Updates
- A new paper from MIRI researcher Vanessa Kosoy, presented at the ICLR SafeML workshop this week: "Delegative Reinforcement Learning: Learning to Avoid Traps with a Little Help."
- New research posts: Learning "Known" Information When the Information is Not Actually Known; Defeating Goodhart and the "Closest Unblocked Strategy" Problem; Reinforcement Learning with Imperceptible Rewards
- The Long-Term Future Fund has announced twenty-three new grant recommendations, and provided in-depth explanations of the grants. These include a $50,000 grant to MIRI, and grants to CFAR and Ought. LTFF is also recommending grants to several individuals with AI alignment research proposals whose work MIRI staff will be helping assess.
- We attended the Global Governance of AI Roundtable at the World Government Summit in Dubai.
News and links
- Rohin Shah reflects on the first year of the Alignment Newsletter.

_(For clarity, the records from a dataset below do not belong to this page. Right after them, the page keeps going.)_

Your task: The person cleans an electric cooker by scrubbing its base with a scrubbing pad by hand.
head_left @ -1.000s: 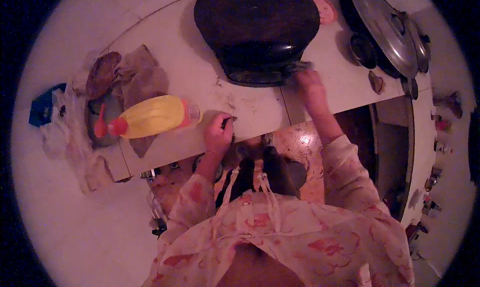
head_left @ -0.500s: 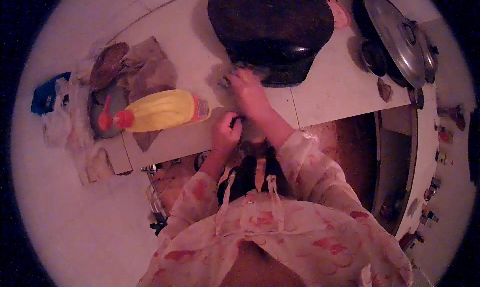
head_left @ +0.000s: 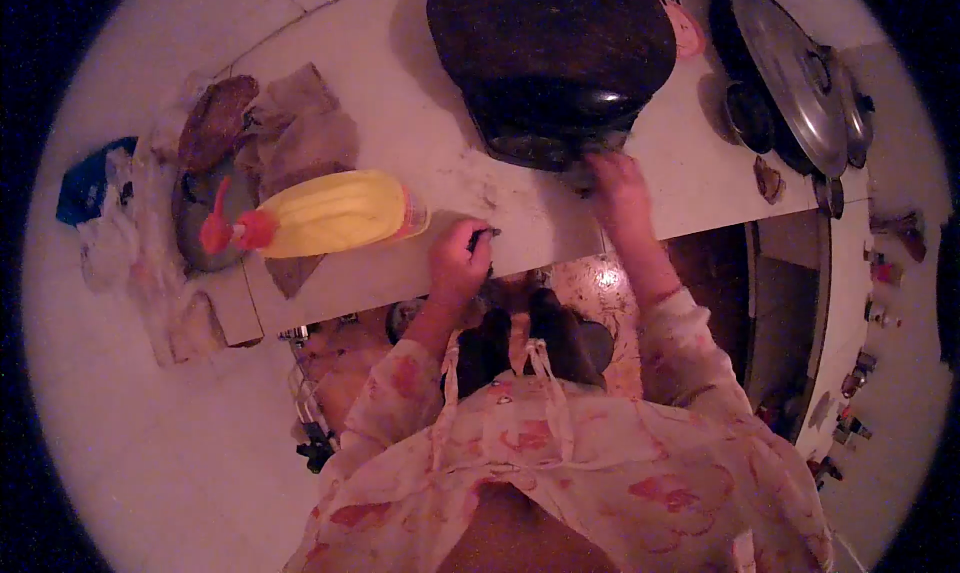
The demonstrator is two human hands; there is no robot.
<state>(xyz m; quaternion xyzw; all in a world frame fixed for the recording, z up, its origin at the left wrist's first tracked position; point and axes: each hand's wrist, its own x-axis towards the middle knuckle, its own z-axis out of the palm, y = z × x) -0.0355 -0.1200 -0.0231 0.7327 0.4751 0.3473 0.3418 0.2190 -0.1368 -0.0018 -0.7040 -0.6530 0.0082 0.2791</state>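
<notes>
My left hand (head_left: 461,258) is closed around a small dark object (head_left: 482,237) at the counter's front edge. My right hand (head_left: 619,188) is closed on a dark greyish cloth or scrubber (head_left: 580,179), blurred, at the front edge of a large black appliance (head_left: 553,63). Dark smudges mark the pale counter (head_left: 530,208) between my hands and the appliance. A yellow bottle (head_left: 335,213) with a red pump lies on its side, left of my left hand.
Brown cloths (head_left: 305,133), a grey bowl (head_left: 205,223) and a clear plastic bag (head_left: 150,293) are at the left. A large metal lid (head_left: 785,63), a small black pan (head_left: 750,116) and a pink item (head_left: 685,30) stand at the right. Below is an open cabinet (head_left: 780,293).
My right hand swept left to the smudged counter, then back right to the appliance's front edge. My left hand stays closed near the counter's edge. The view has shifted slightly.
</notes>
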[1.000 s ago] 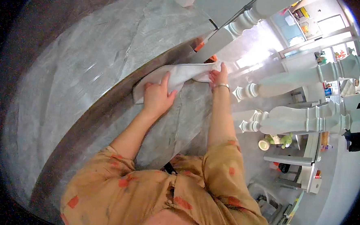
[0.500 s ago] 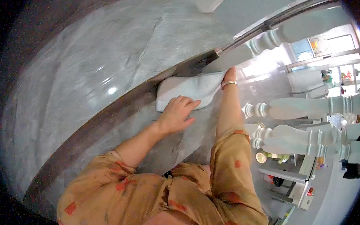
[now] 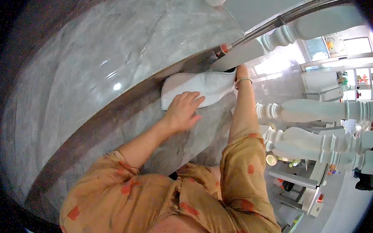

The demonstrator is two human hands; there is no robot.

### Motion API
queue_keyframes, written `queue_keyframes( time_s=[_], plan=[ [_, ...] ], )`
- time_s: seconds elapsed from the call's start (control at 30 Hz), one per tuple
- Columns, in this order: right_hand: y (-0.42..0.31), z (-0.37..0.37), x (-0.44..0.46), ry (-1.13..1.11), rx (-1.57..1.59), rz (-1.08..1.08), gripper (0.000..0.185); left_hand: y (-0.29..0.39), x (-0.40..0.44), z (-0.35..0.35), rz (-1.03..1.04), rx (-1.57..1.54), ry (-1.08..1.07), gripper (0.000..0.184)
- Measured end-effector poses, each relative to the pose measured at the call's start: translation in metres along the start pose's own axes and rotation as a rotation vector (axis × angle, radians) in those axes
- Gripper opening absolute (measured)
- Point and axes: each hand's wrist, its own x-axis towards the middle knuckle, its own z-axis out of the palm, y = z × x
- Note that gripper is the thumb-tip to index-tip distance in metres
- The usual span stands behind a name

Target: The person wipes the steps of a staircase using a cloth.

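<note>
A white cloth-like mat (image 3: 209, 89) lies on the grey marbled step (image 3: 146, 120), against the riser of the step above. My left hand (image 3: 182, 110), which comes from the left of the view, rests over the mat's lower edge with its fingers spread. At the mat's right end is my right hand (image 3: 241, 71), with a bracelet at the wrist, beside the base of a pale baluster. Its fingers are mostly hidden behind the wrist and the mat's edge, so its grip cannot be made out.
Pale turned balusters (image 3: 321, 111) stand along the right side, with a room below beyond them. A small red and dark object (image 3: 222, 51) sits at the upper step's right end. The upper step (image 3: 83, 69) spreads across the left and top.
The mat has shifted right and flattened out. My left hand has moved down and right, its pointing finger no longer extended alone. My right hand has moved slightly right, its fingers now mostly hidden.
</note>
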Motion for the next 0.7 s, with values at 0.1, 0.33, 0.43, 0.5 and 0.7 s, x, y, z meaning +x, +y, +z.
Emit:
queue_keyframes(
  time_s=[0.1, 0.33, 0.43, 0.5, 0.7],
  plan=[
    [0.003, 0.008, -0.014, 0.185, 0.145, 0.129, 0.080, 0.004, 0.000, -0.003, -0.043, 0.070, -0.023, 0.066],
    [-0.021, 0.054, -0.143, 0.313, -0.421, -0.323, 0.078, 0.002, 0.000, -0.003, -0.036, 0.341, 0.001, 0.065],
    [-0.027, 0.051, -0.166, 0.237, -0.477, -0.287, 0.078, -0.002, -0.003, 0.002, 0.010, 0.480, -0.128, 0.059],
    [-0.025, 0.049, -0.173, 0.240, -0.482, -0.286, 0.079, 0.003, -0.008, 0.003, 0.024, 0.499, -0.140, 0.060],
    [-0.005, 0.039, -0.235, 0.184, -0.481, -0.351, 0.081, 0.056, -0.073, -0.011, -0.020, 0.554, -0.396, 0.078]
  ],
)
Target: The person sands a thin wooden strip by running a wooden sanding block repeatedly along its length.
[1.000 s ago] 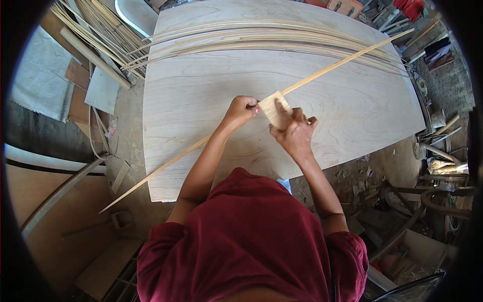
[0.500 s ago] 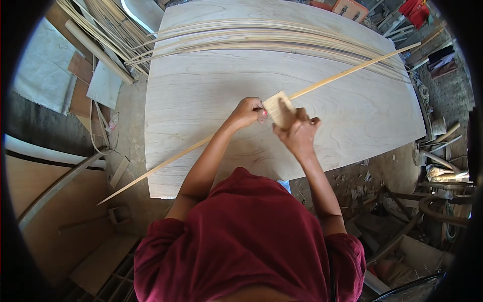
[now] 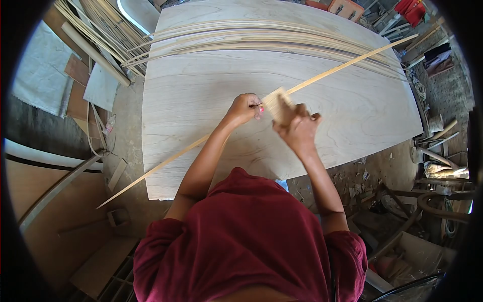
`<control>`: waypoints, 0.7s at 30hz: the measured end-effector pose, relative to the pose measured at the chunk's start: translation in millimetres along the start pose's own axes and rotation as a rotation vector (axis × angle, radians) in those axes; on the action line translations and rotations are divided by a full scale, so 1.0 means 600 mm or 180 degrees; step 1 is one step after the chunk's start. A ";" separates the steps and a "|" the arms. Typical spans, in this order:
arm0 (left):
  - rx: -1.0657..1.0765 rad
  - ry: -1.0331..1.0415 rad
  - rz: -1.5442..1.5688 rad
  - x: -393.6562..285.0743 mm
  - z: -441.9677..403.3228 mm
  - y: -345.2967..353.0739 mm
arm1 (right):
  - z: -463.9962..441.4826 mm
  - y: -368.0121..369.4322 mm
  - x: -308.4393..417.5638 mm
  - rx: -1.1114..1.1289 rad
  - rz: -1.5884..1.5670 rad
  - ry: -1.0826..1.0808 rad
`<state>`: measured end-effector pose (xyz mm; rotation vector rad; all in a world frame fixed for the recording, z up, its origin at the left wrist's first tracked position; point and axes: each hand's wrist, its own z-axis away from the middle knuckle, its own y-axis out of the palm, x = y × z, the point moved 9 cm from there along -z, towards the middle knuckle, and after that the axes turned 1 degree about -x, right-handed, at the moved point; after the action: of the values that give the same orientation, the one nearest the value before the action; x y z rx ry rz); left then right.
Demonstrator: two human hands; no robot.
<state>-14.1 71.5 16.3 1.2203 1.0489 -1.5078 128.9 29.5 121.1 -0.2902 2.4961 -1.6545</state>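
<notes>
A long, thin wooden strip (image 3: 352, 60) lies slantwise over a pale plywood sheet (image 3: 191, 85), its lower left end sticking out past the edge. My left hand (image 3: 245, 108) is closed in a pinch on the middle of this strip. Just to the right, my right hand (image 3: 300, 132) grips a flat rectangular wooden block (image 3: 276, 102) by its lower end, fingers bent around it. The block rests over the strip beside my left fingertips and hides that stretch of it. Whether anything is fixed to its underside cannot be seen.
Several thin wooden strips (image 3: 241, 38) lie across the far part of the sheet. More strips (image 3: 108, 27) lean at the upper left. Curved wooden pieces (image 3: 448, 209) and scraps crowd the floor at lower right. An orange case (image 3: 347, 9) sits at the back.
The strip's far right end has risen slightly in view. Both hands and the block remain nearly in place, and the whole view has shifted a little.
</notes>
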 end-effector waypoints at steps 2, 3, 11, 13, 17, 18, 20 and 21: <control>-0.0105 0.0025 0.0042 0.002 -0.001 -0.004 | 0.008 0.011 0.023 0.0087 -0.0203 -0.0380; -0.0106 0.0024 0.0042 0.000 0.002 -0.002 | 0.001 0.011 0.018 0.0088 -0.0204 -0.0381; -0.0059 -0.0082 -0.0086 0.005 0.005 0.006 | -0.033 -0.001 -0.076 -0.0186 0.0147 0.0551; -0.0063 0.0013 -0.0100 0.003 0.001 0.006 | -0.013 0.013 -0.042 0.0240 -0.0108 0.0350; -0.0045 -0.0020 -0.0239 0.002 0.001 -0.001 | 0.013 0.025 0.001 0.0094 -0.0506 -0.0199; -0.0041 -0.0022 -0.0239 0.004 0.000 -0.001 | 0.006 0.022 -0.004 0.0204 -0.0402 -0.0165; -0.0024 0.0167 -0.0280 0.003 -0.002 0.002 | -0.017 0.007 -0.032 0.0158 -0.0225 0.0099; -0.0012 0.0160 -0.0268 0.005 -0.001 0.004 | -0.026 0.002 -0.057 0.0106 -0.0039 0.0361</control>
<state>-11.8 71.0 13.2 1.2303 1.1486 -1.5453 158.6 51.9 126.3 -0.2142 2.5487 -1.7627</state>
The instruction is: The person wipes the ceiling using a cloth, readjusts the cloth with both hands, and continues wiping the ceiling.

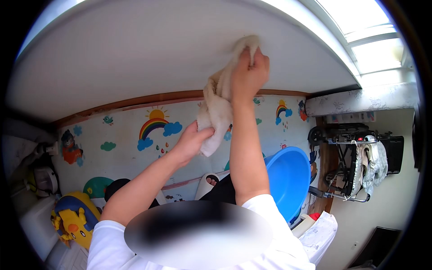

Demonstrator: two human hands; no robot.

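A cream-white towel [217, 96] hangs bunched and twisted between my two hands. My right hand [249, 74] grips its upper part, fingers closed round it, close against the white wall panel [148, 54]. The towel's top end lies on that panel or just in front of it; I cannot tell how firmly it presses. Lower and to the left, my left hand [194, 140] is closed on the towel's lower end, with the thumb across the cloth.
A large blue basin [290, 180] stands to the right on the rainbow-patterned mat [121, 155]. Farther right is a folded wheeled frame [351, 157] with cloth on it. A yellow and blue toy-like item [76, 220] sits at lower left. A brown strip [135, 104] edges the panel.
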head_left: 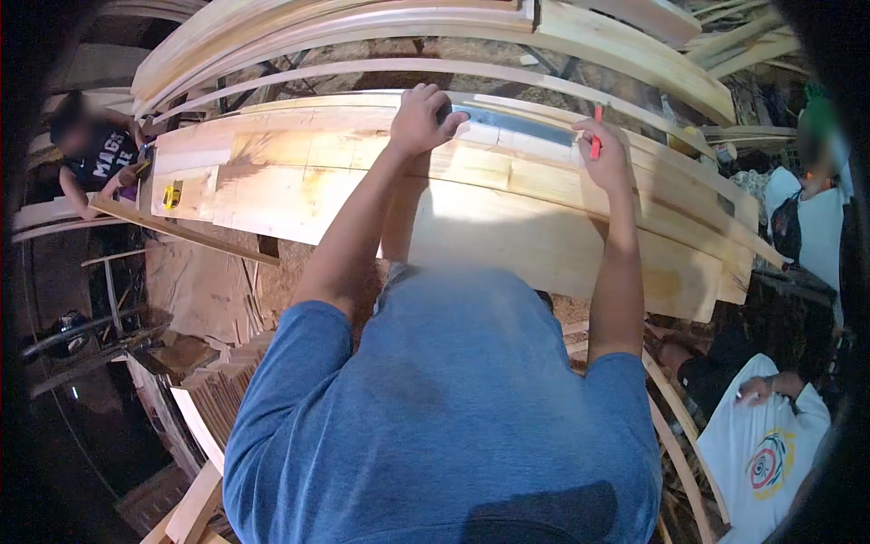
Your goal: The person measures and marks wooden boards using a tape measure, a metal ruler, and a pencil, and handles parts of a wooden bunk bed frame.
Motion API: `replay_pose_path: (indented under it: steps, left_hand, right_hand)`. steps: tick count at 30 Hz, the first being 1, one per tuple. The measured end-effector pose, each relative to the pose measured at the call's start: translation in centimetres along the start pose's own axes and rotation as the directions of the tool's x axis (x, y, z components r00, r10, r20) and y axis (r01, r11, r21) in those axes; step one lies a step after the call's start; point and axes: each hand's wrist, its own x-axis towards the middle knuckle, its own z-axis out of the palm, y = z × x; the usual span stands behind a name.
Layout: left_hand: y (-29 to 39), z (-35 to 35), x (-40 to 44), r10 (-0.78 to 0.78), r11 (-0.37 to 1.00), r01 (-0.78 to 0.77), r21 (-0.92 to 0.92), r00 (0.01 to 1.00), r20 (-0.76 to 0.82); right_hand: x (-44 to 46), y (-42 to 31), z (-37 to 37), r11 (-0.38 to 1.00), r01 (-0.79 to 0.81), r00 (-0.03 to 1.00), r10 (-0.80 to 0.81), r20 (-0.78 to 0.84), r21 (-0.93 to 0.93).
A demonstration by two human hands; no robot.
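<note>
My right hand (605, 154) is closed around a slim red pencil or marker (595, 145), held upright over the boards. My left hand (421, 120) has its fingers curled near the far edge of the boards, thumb pointing right; a small dark thing shows between thumb and fingers, too hidden to name. A flat blue-grey strip (521, 125) lies along the wood between my two hands. Under both hands are pale wooden boards (362, 195) laid side by side, with dark stains on some of them.
A yellow tape measure (171, 196) rests on the boards at left. Beside it, a person in a dark shirt (104, 163) holds something yellow. Long planks (625, 59) lie across the back. People in white clothing (757, 435) are at the right. Stacked wood strips (222, 399) stand lower left.
</note>
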Motion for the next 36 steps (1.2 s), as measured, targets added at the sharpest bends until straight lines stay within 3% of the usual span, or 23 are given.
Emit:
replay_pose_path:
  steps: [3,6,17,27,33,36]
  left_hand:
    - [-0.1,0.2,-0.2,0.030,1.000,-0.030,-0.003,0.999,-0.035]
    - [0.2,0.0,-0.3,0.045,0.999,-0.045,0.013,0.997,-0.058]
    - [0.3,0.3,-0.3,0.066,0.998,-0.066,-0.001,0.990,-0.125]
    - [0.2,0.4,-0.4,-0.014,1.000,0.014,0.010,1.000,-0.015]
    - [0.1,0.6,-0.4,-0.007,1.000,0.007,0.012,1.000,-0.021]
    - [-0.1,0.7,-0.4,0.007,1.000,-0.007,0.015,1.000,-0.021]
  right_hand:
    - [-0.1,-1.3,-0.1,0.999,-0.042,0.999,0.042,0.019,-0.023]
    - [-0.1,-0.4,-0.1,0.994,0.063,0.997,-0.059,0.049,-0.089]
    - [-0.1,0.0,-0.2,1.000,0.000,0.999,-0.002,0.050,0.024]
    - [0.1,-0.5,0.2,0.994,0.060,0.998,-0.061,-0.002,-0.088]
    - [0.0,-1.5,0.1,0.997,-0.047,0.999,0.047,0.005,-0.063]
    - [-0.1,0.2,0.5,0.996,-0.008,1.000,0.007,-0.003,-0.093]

- Some good recent AI alignment discussion: Alex Turner asks for the best reasons for pessimism about impact measures; Henrik Åslund and Ryan Carey discuss corrigibility as constrained optimization; Wei Dai asks about low-cost AGI coordination; and Chris Leong asks, "Would solving counterfactuals solve anthropics?"
- From DeepMind: Towards Robust and Verified AI: Specification Testing, Robust Training, and Formal Verification.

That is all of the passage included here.